Congresso Nacional completa 190 anos
No dia 7 de maio, deputados federais e senadores da República participaram de uma solenidade em comemoração aos 190 anos da criação do Congresso Nacional. O surgimento da entidade legislativa se deu precisamente no dia 3 de maio de 1823, por ocasião da sessão inaugural da assembleia que iria elaborar o texto da primeira constituição nacional. Dom Pedro de Alcântara, agora Dom Pedro I, imperador do Brasil, tinha consciência das tensões que precisaria administrar para manter a coesão do território brasileiro e, ao mesmo tempo, a continuidade política de sua dinastia.
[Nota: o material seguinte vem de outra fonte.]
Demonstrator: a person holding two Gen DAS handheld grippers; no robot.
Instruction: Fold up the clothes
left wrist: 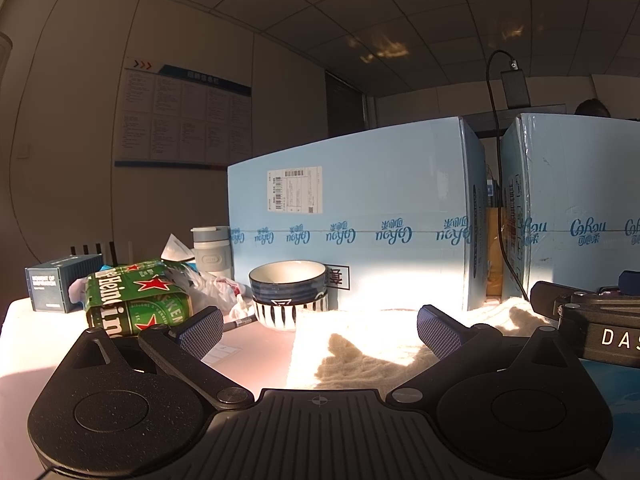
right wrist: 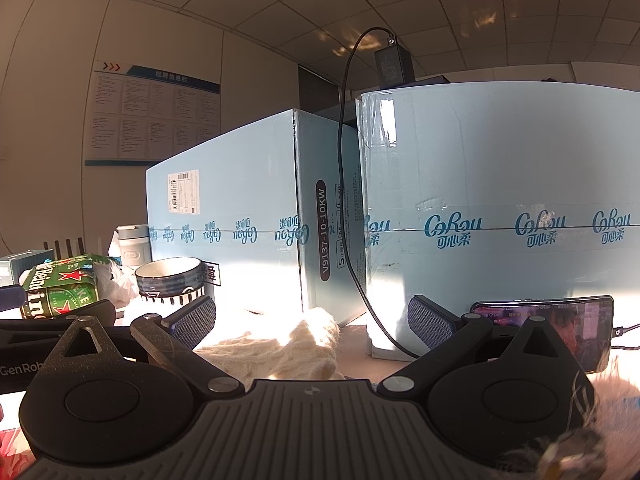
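Note:
A cream knitted garment (left wrist: 360,344) lies on the white table in strong sunlight, in front of the blue boxes. In the left wrist view my left gripper (left wrist: 320,330) stands open just above its near edge, nothing between the fingers. In the right wrist view the same cream knit (right wrist: 288,344) is bunched in a low heap ahead of my right gripper (right wrist: 312,320), which is open and holds nothing. The right gripper's body (left wrist: 592,320) shows at the right edge of the left wrist view, and the left gripper's body (right wrist: 56,328) at the left of the right wrist view.
Two large light-blue cartons (left wrist: 352,216) (right wrist: 500,208) wall off the back of the table. Stacked striped bowls (left wrist: 288,292), a green beer pack (left wrist: 136,300), a plastic bag, a tumbler and a dark box crowd the left. A lit phone (right wrist: 560,328) leans at the right, and a black cable (right wrist: 348,240) hangs between the cartons.

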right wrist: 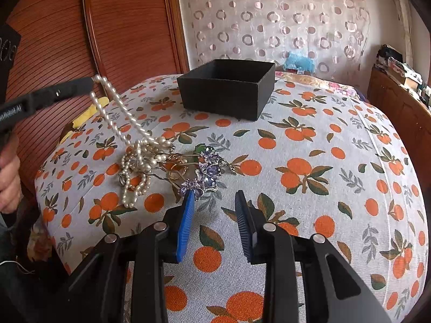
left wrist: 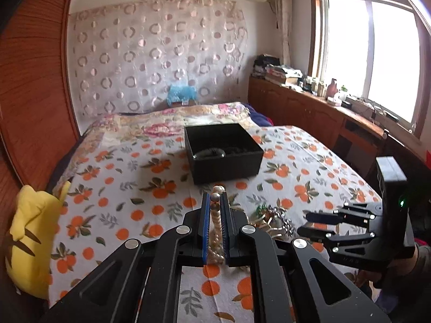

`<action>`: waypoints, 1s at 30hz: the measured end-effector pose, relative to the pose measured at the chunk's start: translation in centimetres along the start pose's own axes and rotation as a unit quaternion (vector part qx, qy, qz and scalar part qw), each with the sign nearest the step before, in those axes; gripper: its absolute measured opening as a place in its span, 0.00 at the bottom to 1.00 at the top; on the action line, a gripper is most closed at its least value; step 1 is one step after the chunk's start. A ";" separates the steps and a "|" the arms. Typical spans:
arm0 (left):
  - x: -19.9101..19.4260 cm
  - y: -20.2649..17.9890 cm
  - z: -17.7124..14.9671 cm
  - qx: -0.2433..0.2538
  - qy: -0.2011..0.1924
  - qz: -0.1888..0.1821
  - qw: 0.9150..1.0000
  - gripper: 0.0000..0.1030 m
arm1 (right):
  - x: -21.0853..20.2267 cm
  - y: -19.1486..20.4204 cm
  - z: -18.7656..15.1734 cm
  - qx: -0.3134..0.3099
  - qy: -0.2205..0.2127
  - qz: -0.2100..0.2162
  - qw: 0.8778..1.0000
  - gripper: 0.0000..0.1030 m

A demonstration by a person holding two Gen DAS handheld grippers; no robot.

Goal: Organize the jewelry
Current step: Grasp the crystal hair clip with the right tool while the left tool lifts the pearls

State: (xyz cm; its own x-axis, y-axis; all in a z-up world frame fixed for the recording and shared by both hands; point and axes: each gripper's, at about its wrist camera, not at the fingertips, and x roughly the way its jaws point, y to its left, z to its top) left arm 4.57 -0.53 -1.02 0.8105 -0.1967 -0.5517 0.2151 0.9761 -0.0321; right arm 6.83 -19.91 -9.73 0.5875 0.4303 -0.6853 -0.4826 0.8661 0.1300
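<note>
My left gripper (left wrist: 215, 202) is shut on a pearl necklace (left wrist: 216, 218) and lifts one end above the bed; the strand (right wrist: 118, 113) hangs down to a heap of pearls (right wrist: 140, 161) on the cloth. In the right wrist view the left gripper (right wrist: 89, 82) shows at the left. Next to the heap lie purple crystal hairpins (right wrist: 207, 175), a green piece (right wrist: 203, 149) and gold rings (right wrist: 177, 172). A black open box (left wrist: 223, 150) (right wrist: 229, 88) stands further back on the bed, with a dark item inside. My right gripper (right wrist: 214, 202) (left wrist: 309, 223) is open and empty, just short of the hairpins.
The bed is covered with an orange-print cloth (right wrist: 309, 161). A yellow plush toy (left wrist: 32, 237) lies at the bed's left edge against the wooden wardrobe (left wrist: 32, 94). A wooden cabinet (left wrist: 309, 107) with clutter runs under the window at the right.
</note>
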 end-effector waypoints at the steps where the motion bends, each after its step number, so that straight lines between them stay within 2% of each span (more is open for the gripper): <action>1: -0.2 0.2 0.1 -0.001 -0.002 0.001 1.000 0.06 | 0.0 0.0 0.0 0.001 0.001 0.000 1.000 0.33; 13: -1.5 1.7 1.1 -0.012 -0.017 0.011 1.000 0.06 | -0.1 0.1 0.5 -0.005 0.004 -0.010 1.000 0.33; 19: -1.6 2.3 0.9 -0.017 -0.014 0.015 1.000 0.06 | 0.1 1.2 2.1 -0.015 0.004 0.008 1.000 0.34; 21: -1.6 2.4 0.8 -0.018 -0.013 0.016 1.000 0.06 | 0.8 1.4 2.8 -0.015 0.013 0.015 1.000 0.43; 23: -1.6 2.4 0.8 -0.017 -0.013 0.015 1.000 0.06 | 1.7 1.5 3.1 -0.013 0.027 0.020 0.999 0.44; 30: -1.2 2.3 0.1 -0.020 -0.008 0.010 1.000 0.06 | 3.6 0.3 3.5 0.039 0.052 0.054 0.996 0.44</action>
State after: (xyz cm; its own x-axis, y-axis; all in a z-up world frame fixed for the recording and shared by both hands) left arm 4.14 1.97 -0.35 0.8232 -0.1784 -0.5390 0.1776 0.9826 -0.0540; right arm 11.01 -17.20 -9.64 0.4625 0.4975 -0.7339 -0.4849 0.8349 0.2604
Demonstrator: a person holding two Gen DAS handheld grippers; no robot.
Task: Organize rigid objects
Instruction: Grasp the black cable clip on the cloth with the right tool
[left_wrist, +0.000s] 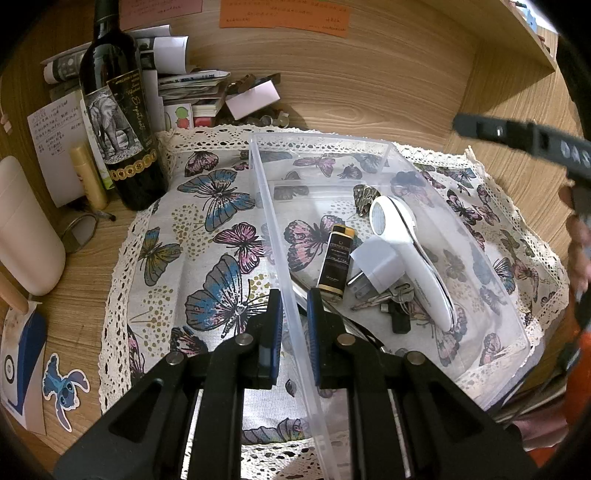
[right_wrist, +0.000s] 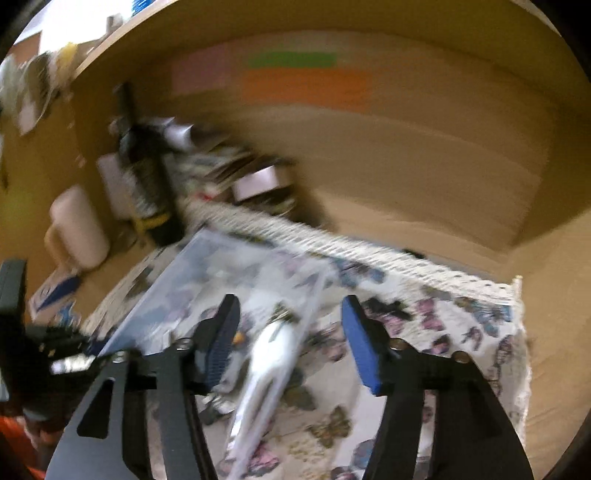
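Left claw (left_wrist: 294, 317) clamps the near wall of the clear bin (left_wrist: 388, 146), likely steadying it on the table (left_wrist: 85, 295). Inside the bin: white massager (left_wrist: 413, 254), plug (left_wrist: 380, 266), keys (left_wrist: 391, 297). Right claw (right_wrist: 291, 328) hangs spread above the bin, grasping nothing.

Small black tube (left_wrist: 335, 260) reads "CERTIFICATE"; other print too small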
O pesquisador Eduardo Romeiro de Oliveira, da Universidade Federal Fluminense, lembra que durante a aclamação de D. Pedro I como Imperador do Brasil, em 22 de outubro de 1822, o monarca agradeceu ao povo pelo título que lhe fora conferido (deixando claro que encarava o fato de permanecer monarca como um “presente”).
No mesmo ato, o presidente da Assembleia Legislativa do Rio de Janeiro, José Clemente da Cunha, declarou em seu discurso que a aclamação recebida por Dom Pedro I para a liderança da administração do novo Estado independente era, sobretudo, uma expressão da vontade do povo. Com isso, Cunha incluía na esfera pública brasileira a ideia da “soberania popular”.
Este fato, segundo Romeiro de Oliveira, mostra que apesar do carisma do imperador junto à população, e da força do seu grupo político encabeçado até aquele momento por José Bonifácio de Andrada e Silva (Câmara dos Deputados de São Paulo), o espaço público brasileiro também passou a ser ocupado por vozes dissidentes.
Espírito iluminista
Poucos anos antes, em 1817, os participantes da Revolução Pernambucana chegaram a proclamar um Estado independente e republicano e os ecos dessa revolta de inspiração iluminista ainda repercutiam entre os parlamentares constituintes do novo “Congresso Nacional”. Os trabalhos de elaboração do texto constitucional começaram em 3 de maio de 1823, mas a convocação daquela assembleia foi anterior à própria independência, bradada por Dom Pedro às margens do rio Ipiranga no dia sete de setembro do ano anterior.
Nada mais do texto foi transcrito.